- Your goal
Reproduce the listing exactly, keeping every word as it is.

- Given information
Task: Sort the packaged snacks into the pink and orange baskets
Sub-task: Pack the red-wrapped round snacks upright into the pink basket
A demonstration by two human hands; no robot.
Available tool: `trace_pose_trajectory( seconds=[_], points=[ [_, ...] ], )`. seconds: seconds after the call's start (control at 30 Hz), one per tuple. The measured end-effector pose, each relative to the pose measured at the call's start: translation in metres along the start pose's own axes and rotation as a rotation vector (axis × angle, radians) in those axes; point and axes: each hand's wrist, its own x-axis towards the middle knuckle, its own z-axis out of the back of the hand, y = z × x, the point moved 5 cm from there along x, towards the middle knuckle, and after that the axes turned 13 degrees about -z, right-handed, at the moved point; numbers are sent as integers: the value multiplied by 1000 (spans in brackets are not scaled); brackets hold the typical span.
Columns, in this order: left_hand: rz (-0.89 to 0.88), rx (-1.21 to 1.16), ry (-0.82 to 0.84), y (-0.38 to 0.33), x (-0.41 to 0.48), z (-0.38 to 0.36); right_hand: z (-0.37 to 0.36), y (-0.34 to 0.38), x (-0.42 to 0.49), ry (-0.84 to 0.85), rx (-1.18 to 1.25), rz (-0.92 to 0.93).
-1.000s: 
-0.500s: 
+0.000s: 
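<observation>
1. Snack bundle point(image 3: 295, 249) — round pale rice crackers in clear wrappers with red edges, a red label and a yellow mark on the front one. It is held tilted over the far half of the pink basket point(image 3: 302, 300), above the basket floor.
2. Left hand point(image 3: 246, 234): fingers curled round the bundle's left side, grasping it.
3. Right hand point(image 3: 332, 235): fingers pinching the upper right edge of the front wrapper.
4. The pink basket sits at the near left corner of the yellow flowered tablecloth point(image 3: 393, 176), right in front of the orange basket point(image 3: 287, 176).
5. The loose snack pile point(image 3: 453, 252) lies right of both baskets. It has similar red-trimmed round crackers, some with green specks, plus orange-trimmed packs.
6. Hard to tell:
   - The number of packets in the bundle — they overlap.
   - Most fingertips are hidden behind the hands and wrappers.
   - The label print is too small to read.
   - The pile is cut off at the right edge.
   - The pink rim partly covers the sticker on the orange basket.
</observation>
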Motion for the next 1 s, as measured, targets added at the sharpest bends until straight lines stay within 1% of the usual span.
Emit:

- Problem solution
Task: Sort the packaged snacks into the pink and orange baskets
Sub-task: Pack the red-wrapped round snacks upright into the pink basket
A demonstration by two human hands; no robot.
Available tool: `trace_pose_trajectory( seconds=[_], points=[ [_, ...] ], )`. seconds: seconds after the call's start (control at 30 Hz), one per tuple. The measured end-effector pose, each relative to the pose measured at the call's start: translation in metres along the start pose's own axes and rotation as a rotation vector (axis × angle, radians) in those axes; point and axes: each hand's wrist, its own x-axis towards the middle knuckle, its own z-axis out of the back of the hand, y = z × x, the point moved 5 cm from there along x, towards the middle knuckle, and after that the axes turned 13 degrees about -z, right-handed, at the moved point; numbers are sent as integers: the value multiplied by 1000 (spans in brackets are not scaled); brackets hold the typical span.
Columns, in this order: left_hand: rz (-0.89 to 0.88), rx (-1.21 to 1.16), ry (-0.82 to 0.84), y (-0.38 to 0.33), x (-0.41 to 0.48), z (-0.38 to 0.36); right_hand: z (-0.37 to 0.36), y (-0.34 to 0.38), x (-0.42 to 0.49), ry (-0.84 to 0.85), rx (-1.18 to 1.25), rz (-0.92 to 0.93).
-1.000s: 
-0.500s: 
+0.000s: 
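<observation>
1. Snack bundle point(image 3: 295, 249) — round pale rice crackers in clear wrappers with red edges, a red label and a yellow mark on the front one. It is held tilted over the far half of the pink basket point(image 3: 302, 300), above the basket floor.
2. Left hand point(image 3: 246, 234): fingers curled round the bundle's left side, grasping it.
3. Right hand point(image 3: 332, 235): fingers pinching the upper right edge of the front wrapper.
4. The pink basket sits at the near left corner of the yellow flowered tablecloth point(image 3: 393, 176), right in front of the orange basket point(image 3: 287, 176).
5. The loose snack pile point(image 3: 453, 252) lies right of both baskets. It has similar red-trimmed round crackers, some with green specks, plus orange-trimmed packs.
6. Hard to tell:
   - The number of packets in the bundle — they overlap.
   - Most fingertips are hidden behind the hands and wrappers.
   - The label print is too small to read.
   - The pile is cut off at the right edge.
   - The pink rim partly covers the sticker on the orange basket.
</observation>
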Motion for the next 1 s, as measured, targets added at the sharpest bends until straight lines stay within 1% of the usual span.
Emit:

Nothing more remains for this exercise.